West Brady T, McCabe Sean Esteban
Survey Methodology Program, Survey Research Center, Institute for Social Research, University of Michigan-Ann Arbor, Ann Arbor, MI (
Institute for Research on Women and Gender, Substance Abuse Research Center, University of Michigan-Ann Arbor, Ann Arbor, MI (
Stata J. 2012 Oct 1;12(4):718-725.
This article considers the situation that arises when a survey data producer has collected data from a sample with a complex design (possibly featuring stratification of the population, cluster sampling, and / or unequal probabilities of selection), and for various reasons only provides secondary analysts of those survey data with a final survey weight for each respondent and "average" design effects for survey estimates computed from the data. In general, these "average" design effects, presumably computed by the data producer in a way that fully accounts for all of the complex sampling features, already incorporate possible increases in sampling variance due to the use of the survey weights in estimation. The secondary analyst of the survey data who then 1) uses the provided information to compute weighted estimates, 2) computes design-based standard errors reflecting variance in the weights (using Taylor Series Linearization, for example), and 3) inflates the estimated variances using the "average" design effects provided is applying a "double" adjustment to the standard errors for the effect of weighting on the variance estimates, leading to overly conservative inferences. We propose a simple method for preventing this problem, and provide a Stata program for applying appropriate adjustments to variance estimates in this situation. We illustrate two applications of the method to survey data from the Monitoring the Future (MTF) study, and conclude with suggested directions for future research in this area.

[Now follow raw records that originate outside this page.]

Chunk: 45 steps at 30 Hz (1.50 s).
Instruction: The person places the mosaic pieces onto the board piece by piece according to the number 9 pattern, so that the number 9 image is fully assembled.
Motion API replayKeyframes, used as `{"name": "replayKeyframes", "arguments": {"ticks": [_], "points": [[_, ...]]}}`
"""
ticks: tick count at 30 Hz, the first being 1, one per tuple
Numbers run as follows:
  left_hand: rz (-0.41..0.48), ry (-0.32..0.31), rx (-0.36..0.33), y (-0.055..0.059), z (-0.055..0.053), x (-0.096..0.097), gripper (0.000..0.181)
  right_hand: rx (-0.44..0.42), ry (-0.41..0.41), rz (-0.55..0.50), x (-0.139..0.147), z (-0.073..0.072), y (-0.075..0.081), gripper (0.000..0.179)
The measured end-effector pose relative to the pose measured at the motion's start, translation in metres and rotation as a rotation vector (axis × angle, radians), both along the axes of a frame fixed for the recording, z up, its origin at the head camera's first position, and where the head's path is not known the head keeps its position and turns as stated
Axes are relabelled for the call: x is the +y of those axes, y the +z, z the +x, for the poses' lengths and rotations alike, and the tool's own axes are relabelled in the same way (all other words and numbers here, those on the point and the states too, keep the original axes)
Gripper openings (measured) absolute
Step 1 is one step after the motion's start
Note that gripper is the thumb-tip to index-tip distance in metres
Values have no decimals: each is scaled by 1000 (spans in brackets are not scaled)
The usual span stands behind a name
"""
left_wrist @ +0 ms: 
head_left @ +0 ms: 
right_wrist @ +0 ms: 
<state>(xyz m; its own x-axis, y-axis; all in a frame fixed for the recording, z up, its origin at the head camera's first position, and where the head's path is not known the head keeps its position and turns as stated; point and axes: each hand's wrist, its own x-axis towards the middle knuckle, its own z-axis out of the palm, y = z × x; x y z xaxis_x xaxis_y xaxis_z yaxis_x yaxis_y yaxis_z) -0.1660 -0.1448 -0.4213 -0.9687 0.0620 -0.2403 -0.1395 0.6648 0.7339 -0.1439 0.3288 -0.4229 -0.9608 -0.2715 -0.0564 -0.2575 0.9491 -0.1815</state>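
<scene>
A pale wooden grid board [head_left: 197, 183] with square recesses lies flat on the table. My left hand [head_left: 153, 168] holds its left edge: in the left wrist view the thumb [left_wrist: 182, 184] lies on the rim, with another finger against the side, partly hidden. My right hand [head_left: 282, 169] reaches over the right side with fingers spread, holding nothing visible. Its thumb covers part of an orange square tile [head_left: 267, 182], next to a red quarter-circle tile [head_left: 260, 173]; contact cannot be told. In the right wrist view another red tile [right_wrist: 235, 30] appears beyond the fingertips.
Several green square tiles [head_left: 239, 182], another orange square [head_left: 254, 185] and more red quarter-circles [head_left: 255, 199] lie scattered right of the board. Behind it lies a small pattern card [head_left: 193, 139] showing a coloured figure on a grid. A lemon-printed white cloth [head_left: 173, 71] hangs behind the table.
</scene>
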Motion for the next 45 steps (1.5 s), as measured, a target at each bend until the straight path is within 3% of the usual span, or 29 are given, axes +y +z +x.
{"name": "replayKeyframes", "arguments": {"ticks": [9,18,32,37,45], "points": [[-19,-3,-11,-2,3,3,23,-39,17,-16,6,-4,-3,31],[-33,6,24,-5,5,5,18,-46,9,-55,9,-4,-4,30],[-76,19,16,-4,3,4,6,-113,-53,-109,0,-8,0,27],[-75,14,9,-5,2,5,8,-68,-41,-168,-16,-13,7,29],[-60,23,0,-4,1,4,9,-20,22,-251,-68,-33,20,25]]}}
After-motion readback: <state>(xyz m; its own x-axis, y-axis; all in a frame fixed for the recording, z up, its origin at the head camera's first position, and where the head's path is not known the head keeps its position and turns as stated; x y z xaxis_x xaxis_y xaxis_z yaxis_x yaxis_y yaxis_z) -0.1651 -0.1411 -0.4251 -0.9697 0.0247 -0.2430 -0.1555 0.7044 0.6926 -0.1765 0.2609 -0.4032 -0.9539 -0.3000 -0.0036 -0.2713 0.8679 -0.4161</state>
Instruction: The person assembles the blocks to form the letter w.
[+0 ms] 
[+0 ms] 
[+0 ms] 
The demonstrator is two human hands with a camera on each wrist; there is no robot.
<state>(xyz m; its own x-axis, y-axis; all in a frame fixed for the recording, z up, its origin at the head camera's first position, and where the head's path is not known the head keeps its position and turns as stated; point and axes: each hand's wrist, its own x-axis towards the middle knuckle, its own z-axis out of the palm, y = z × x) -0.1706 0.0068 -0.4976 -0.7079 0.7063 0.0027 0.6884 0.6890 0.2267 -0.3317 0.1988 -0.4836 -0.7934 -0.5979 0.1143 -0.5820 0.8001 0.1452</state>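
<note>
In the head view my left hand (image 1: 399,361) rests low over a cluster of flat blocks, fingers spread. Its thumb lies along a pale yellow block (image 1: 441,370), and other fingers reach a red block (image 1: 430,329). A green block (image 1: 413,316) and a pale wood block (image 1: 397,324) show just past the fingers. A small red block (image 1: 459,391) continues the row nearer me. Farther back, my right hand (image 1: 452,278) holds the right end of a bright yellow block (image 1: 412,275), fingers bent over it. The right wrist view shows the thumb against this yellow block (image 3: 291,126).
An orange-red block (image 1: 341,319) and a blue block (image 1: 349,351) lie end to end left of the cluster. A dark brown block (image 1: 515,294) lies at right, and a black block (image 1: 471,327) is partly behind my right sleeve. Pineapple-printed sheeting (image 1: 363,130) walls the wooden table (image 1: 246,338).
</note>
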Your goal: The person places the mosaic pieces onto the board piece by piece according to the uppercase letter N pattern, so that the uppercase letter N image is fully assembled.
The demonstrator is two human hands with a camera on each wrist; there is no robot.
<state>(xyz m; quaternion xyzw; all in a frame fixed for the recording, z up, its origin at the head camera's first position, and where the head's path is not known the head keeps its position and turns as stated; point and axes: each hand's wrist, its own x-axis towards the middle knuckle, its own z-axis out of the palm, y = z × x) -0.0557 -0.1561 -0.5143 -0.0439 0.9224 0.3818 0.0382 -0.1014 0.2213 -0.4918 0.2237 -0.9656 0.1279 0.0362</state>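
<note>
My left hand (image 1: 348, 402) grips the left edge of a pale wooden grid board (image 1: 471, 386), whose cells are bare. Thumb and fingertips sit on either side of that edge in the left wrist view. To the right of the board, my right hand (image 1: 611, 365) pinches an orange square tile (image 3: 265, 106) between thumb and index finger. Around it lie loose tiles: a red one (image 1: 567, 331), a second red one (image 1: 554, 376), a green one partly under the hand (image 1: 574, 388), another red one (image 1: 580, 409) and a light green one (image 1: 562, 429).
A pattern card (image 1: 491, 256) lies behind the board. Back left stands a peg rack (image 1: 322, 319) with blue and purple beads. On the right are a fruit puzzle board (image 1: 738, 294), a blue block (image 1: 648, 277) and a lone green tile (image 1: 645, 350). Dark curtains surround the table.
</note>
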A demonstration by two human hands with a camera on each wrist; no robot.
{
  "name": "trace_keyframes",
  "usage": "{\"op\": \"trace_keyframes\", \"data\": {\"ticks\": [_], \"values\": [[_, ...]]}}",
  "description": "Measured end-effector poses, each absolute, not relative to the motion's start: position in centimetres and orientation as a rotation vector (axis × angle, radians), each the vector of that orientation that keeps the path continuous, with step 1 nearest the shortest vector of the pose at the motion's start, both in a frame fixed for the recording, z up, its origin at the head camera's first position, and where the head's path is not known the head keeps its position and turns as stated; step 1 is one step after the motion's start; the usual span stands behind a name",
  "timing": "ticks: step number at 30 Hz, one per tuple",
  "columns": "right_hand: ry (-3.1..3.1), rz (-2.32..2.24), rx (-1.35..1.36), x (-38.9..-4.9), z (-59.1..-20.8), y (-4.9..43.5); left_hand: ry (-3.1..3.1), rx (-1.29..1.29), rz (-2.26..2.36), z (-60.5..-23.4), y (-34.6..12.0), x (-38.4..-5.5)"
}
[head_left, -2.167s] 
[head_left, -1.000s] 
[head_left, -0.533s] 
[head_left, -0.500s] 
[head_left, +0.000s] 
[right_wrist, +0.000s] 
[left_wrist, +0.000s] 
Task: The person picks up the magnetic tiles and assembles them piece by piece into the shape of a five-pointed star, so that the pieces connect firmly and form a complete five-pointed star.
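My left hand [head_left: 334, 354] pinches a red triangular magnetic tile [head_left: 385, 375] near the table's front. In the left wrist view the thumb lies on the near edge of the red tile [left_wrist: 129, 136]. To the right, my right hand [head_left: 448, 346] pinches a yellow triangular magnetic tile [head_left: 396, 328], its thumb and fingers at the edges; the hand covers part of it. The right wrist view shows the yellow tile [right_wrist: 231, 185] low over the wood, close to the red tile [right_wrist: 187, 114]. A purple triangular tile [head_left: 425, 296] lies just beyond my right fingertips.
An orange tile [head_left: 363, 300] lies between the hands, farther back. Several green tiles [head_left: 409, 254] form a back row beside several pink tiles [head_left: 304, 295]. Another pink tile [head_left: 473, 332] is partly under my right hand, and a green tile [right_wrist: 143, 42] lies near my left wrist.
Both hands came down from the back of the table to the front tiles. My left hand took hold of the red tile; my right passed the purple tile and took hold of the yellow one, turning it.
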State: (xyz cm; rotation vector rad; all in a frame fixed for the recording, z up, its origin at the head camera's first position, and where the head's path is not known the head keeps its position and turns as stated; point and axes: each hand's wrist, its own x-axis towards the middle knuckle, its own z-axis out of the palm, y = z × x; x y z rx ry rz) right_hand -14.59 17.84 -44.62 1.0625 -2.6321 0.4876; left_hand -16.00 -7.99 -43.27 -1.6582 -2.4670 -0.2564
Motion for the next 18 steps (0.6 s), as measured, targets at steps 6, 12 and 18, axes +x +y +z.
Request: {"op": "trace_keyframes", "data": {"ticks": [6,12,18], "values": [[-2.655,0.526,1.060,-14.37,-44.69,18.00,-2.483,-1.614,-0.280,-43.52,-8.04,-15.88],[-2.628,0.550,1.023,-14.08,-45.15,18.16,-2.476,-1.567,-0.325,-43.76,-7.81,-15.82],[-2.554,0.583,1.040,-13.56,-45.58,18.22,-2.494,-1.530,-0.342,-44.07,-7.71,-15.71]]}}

调查数据生产者从一个具有复杂设计的样本(可能包括总体分层、整群抽样和/或不等概率抽样)中收集了数据,并且由于各种原因,仅向这些调查数据的二次分析者提供每个受访者的最终调查权重以及根据数据计算的调查估计值的“平均”设计效应。一般来说,这些“平均”设计效应大概是由数据生产者以一种充分考虑所有复杂抽样特征的方式计算出来的,已经纳入了由于在估计中使用调查权重而可能导致的抽样方差增加。然后,调查数据的二次分析者1)使用所提供的信息来计算加权估计值,2)计算反映权重方差的基于设计的标准误差(例如使用泰勒级数线性化),以及3)使用所提供的“平均”设计效应来扩大估计方差,这样做是对权重对方差估计的影响进行了“双重”调整,从而导致推断过于保守。我们提出了一种简单的方法来防止这个问题,并提供了一个Stata程序,用于在这种情况下对方差估计进行适当的调整。我们说明了该方法在“未来监测”(MTF)研究的调查数据中的两个应用,并最后给出了该领域未来研究的建议方向。